(Recorded data begins)

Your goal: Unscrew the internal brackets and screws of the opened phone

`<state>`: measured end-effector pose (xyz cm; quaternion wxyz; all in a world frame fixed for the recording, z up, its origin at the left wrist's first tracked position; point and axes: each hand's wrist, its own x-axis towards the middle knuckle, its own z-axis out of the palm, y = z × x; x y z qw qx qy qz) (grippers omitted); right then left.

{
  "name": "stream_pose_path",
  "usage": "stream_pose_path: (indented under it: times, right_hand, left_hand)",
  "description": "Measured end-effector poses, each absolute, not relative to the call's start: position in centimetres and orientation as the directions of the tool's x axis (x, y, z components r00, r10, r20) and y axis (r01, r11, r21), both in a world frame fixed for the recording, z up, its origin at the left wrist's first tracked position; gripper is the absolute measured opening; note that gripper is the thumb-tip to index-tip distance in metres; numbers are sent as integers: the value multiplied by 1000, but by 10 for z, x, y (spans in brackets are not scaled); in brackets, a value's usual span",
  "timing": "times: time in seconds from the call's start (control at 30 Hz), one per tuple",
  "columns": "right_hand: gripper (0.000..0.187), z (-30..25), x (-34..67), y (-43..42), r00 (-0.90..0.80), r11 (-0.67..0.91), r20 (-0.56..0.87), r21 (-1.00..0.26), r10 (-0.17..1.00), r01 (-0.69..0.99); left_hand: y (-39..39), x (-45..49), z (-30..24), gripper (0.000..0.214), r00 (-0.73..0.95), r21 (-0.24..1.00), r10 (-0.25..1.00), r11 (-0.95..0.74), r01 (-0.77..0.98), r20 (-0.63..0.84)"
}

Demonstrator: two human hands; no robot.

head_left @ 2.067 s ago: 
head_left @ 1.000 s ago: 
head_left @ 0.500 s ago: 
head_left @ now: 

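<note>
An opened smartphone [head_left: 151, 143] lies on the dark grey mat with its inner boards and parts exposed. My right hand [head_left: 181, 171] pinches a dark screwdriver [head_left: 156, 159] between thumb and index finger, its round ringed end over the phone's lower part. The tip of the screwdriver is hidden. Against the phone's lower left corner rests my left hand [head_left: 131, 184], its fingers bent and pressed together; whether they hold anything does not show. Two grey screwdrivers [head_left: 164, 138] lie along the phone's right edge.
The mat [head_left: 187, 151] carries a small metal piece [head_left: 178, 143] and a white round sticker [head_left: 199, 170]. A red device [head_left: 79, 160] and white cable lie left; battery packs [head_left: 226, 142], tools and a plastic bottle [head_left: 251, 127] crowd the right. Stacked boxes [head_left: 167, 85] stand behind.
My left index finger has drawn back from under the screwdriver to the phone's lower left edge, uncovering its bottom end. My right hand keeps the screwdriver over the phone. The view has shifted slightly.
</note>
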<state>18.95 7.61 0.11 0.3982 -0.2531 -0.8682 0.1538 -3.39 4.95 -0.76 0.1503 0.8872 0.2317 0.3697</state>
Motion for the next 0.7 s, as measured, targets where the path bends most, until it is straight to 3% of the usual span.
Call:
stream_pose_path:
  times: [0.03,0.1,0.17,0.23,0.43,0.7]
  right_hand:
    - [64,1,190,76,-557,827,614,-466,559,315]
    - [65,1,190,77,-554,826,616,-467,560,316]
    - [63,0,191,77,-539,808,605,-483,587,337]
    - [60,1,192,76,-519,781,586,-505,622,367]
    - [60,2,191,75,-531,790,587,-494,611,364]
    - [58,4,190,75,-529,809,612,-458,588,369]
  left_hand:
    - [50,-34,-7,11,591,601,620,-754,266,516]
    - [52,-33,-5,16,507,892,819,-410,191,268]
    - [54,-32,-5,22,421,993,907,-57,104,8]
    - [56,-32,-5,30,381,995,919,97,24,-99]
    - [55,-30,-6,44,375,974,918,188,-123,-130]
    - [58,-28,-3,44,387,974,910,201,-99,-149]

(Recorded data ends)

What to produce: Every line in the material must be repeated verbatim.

Solution for this exercise:
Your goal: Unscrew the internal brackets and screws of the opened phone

`<state>`: measured end-effector pose (xyz cm; quaternion wxyz; all in a world frame fixed for the recording, z up, its origin at the left wrist's first tracked position; point and axes: each hand's wrist, its own x-axis towards the middle knuckle, its own z-axis out of the palm, y = z × x; x y z qw qx qy qz) (grippers omitted); right then left.

{
  "name": "stream_pose_path",
  "usage": "stream_pose_path: (indented under it: times, right_hand, left_hand)",
  "description": "Measured end-effector poses, each absolute, not relative to the call's start: position in centimetres and orientation as the directions of the tool's x axis (x, y, z components r00, r10, r20) and y axis (r01, r11, r21), both in a world frame fixed for the recording, z up, its origin at the left wrist's first tracked position; gripper is the absolute measured opening; note that gripper is the thumb-tip to index-tip distance in metres; numbers are sent as integers: the value multiplied by 1000, but by 10 for z, x, y (spans in brackets are not scaled); in brackets, a value's usual span",
  "timing": "times: time in seconds from the call's start (control at 30 Hz), one per tuple",
  "columns": "right_hand: gripper (0.000..0.187), z (-30..25), x (-34..67), y (-43..42), r00 (-0.90..0.80), r11 (-0.67..0.91), r20 (-0.56..0.87), r21 (-1.00..0.26), r10 (-0.17..1.00), r01 (-0.69..0.99); left_hand: y (-39..39), x (-45..49), z (-30..24), gripper (0.000..0.214), r00 (-0.73..0.95), r21 (-0.24..1.00), r10 (-0.25..1.00), r11 (-0.95..0.74), r01 (-0.77..0.98), r20 (-0.63..0.84)"
}

Demonstrator: two human hands; no robot.

head_left @ 2.067 s ago: 
head_left @ 1.000 s ago: 
head_left @ 0.500 s ago: 
head_left @ now: 

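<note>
An opened smartphone [head_left: 151, 143] lies on the dark grey mat with its inner boards and parts exposed. My right hand [head_left: 181, 171] pinches a dark screwdriver [head_left: 156, 159] between thumb and index finger, its round ringed end over the phone's lower part. The tip of the screwdriver is hidden. Against the phone's lower left corner rests my left hand [head_left: 131, 184], its fingers bent and pressed together; whether they hold anything does not show. Two grey screwdrivers [head_left: 164, 138] lie along the phone's right edge.
The mat [head_left: 187, 151] carries a small metal piece [head_left: 178, 143] and a white round sticker [head_left: 199, 170]. A red device [head_left: 79, 160] and white cable lie left; battery packs [head_left: 226, 142], tools and a plastic bottle [head_left: 251, 127] crowd the right. Stacked boxes [head_left: 167, 85] stand behind.
My left index finger has drawn back from under the screwdriver to the phone's lower left edge, uncovering its bottom end. My right hand keeps the screwdriver over the phone. The view has shifted slightly.
</note>
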<state>18.95 7.61 0.11 0.3982 -0.2531 -0.8682 0.1538 -3.39 4.95 -0.76 0.1503 0.8872 0.2317 0.3697</state>
Motion for the next 0.7 s, as measured, targets where the path bends most, until it is straight to 3% of the usual span.
Call:
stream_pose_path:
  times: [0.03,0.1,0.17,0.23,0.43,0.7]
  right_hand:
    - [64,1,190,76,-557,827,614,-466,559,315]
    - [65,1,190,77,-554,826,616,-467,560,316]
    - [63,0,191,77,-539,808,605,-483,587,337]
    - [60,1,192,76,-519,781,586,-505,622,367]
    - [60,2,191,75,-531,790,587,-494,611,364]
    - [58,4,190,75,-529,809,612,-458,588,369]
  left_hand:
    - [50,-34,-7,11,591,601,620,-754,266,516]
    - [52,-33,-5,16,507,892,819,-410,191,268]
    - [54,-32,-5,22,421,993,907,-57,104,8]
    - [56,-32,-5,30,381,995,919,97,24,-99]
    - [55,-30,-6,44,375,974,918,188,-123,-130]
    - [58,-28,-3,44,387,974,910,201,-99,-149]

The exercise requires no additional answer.